Hmmm. I guess we can no longer use the “But I’m not educated enough to teach my kids” excuse as a way to avoid home schooling.
A study on homeschooling in the US and Canada (conducted by the admittedly conservative Fraser Institute) reveals the following tidbit:
Poorly educated parents who choose to teach their children at home produce better academic results for their children than public schools do. One study we reviewed found that students taught at home by mothers who never finished high school scored a full 55 percentage points higher than public school students from families with comparable education levels.
Interesting, no?
I’m guessing that the decision to home school shows an interest in and emphasis on education, no matter what the parents’ level might be.
The home school advantage shows up in all kinds of ways. There’s this, too:
Research shows that almost 25 per cent of home schooled students in the United States perform one or more grades above their age-level peers in public and private schools. Grades 1 to 4 home school students perform one grade level higher than their public- and private-school peers. By Grade 8, the average home schooled student performs four grade levels above the national average.

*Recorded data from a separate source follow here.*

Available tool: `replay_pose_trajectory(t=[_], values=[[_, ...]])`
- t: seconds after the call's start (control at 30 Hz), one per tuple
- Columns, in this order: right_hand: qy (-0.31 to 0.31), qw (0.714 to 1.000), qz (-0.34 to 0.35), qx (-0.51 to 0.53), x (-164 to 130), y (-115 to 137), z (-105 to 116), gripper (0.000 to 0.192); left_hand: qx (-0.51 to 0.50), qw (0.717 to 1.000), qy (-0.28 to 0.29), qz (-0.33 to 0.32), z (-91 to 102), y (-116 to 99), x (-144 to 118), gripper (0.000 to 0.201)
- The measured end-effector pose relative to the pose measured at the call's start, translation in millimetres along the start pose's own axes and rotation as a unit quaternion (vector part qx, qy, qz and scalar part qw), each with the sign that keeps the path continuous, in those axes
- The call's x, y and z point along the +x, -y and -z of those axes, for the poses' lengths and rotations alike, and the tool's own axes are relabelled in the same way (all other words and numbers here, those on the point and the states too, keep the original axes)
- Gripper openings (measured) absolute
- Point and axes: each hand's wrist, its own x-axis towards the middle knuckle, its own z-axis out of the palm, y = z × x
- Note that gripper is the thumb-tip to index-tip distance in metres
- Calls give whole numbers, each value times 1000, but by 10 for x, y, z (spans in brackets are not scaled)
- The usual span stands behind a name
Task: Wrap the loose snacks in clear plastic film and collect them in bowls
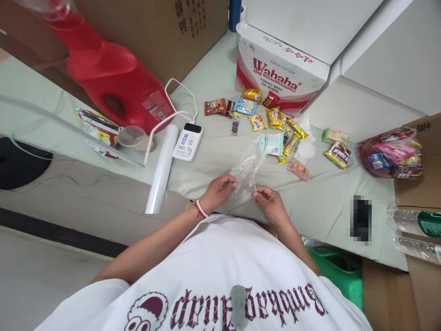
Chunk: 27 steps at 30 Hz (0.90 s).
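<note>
My left hand [217,191] and my right hand [270,202] each pinch an edge of a clear plastic bag [245,177], held open just above the pale green cloth [213,151]. A red and white bracelet sits on my left wrist. Beyond the bag lie several small wrapped snacks [272,122], among them a mint green packet [272,144] nearest the bag's top.
A roll of clear bags [161,169] and a white power bank [188,141] with a cable lie left. A red jug [113,76], a Wahaha box [279,78], a full snack bag [392,154] and water bottles [413,223] ring the area.
</note>
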Motion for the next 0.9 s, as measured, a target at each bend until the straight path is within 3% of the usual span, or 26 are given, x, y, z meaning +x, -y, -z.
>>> replay_pose_trajectory(t=[0.1,0.2,0.3,0.37,0.47,0.57,0.63,0.73,0.83,0.9], values=[[4,999,-18,29,-15,53,31,40,-14,1000,-3,9,-9,-40,-26,37],[7,999,-21,35,-38,92,8,40,52,998,-26,-22,-90,-82,-31,53],[-10,1000,-17,16,-73,49,28,38,66,996,-61,-10,-101,-86,24,28],[-38,999,-17,-1,-114,-19,119,38,-13,994,-101,36,-30,-66,75,26],[-51,996,-37,-57,-196,-75,375,41,-174,968,-153,97,127,-37,102,31],[-36,990,-23,-133,-228,26,627,47,-246,955,-140,92,201,-53,38,38],[-51,983,29,-176,-161,146,668,66,-251,959,-106,72,167,-92,-27,38],[-40,974,77,-207,113,256,460,85,-261,962,-60,50,53,-171,-99,37],[-46,983,66,-164,490,221,126,56,-284,957,-46,42,16,-220,-125,37],[-94,988,57,-108,690,169,-2,38,-297,950,-81,45,87,-197,-145,37]])
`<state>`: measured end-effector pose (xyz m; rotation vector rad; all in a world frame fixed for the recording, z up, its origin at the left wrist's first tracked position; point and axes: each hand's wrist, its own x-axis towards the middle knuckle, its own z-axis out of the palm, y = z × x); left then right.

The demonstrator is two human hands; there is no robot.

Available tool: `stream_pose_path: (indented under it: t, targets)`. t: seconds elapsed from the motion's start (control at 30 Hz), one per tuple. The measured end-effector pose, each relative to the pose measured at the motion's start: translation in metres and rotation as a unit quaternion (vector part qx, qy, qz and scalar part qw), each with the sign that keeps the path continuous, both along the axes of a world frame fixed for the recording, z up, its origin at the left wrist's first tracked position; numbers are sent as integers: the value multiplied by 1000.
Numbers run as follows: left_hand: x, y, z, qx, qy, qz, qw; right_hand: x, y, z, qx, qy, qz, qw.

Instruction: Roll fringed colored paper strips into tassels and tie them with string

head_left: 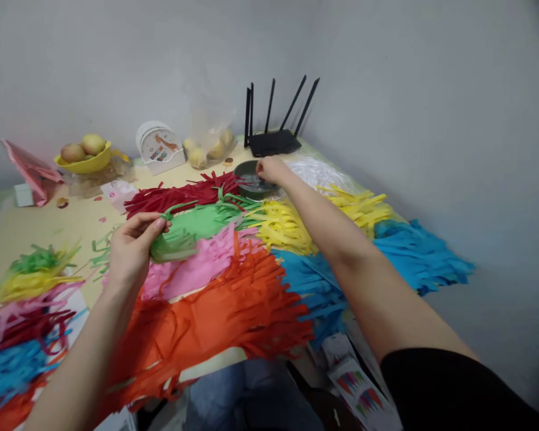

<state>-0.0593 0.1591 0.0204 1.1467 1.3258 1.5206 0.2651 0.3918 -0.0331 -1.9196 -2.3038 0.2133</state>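
Observation:
My left hand [135, 239] pinches one end of a green fringed paper tassel [173, 244], which hangs to the right of the fingers above the table. My right hand [272, 169] reaches far forward into a dark green bowl [240, 173]. Its fingers are bent together at the bowl's rim, over small clear or greyish things inside, and whatever they grip is too small to make out. Below and between the arms lie fringed sheets: dark red [179, 196], green [202, 220], pink [197, 266], orange [206, 323], yellow [287, 224] and blue [413, 251].
A black router [273, 143] with upright antennas stands at the back. Left of it are a bag of fruit [206, 149], a giraffe-print holder [161, 149] and a yellow fruit bowl [85, 164]. White fringe [318, 173] lies right of the dark bowl. Printed packets [359, 389] sit below the table edge.

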Motion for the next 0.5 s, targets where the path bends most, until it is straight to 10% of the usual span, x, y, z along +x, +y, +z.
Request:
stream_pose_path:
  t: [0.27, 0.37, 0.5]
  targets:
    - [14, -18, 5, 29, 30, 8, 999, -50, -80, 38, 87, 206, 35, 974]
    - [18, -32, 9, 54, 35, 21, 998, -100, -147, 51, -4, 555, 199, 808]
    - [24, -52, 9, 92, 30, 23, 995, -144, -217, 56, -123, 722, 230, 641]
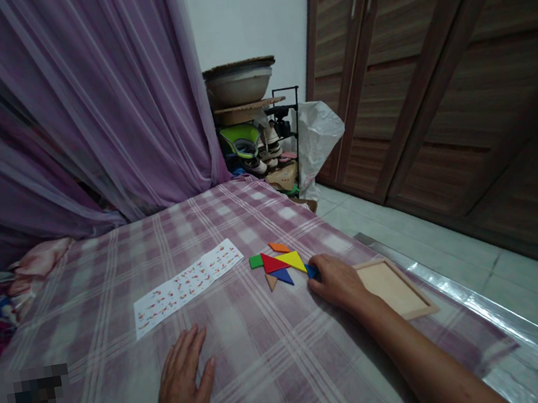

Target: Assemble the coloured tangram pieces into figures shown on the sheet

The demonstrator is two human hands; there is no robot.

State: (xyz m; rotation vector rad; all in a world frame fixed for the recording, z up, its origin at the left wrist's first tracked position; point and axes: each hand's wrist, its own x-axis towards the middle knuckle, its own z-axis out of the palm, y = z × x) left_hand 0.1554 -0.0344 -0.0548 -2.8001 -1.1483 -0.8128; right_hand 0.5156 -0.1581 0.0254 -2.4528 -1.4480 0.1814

So, either I am number-challenged (public school, you know) or the average home schooled eighth grader is at the same level as the average public high school senior.
This doesn’t surprise me in the slightest, frankly. Something about home schooling really, really works.
It’s this: home schooled students get a lot of attention from their teacher/parent and can devote themselves to learning without the distractions of a typical classroom.
Pretty simple.
Still sending your kid to school? Fine. It’s every parent’s choice to make.
But just think what a little home supplementation might do.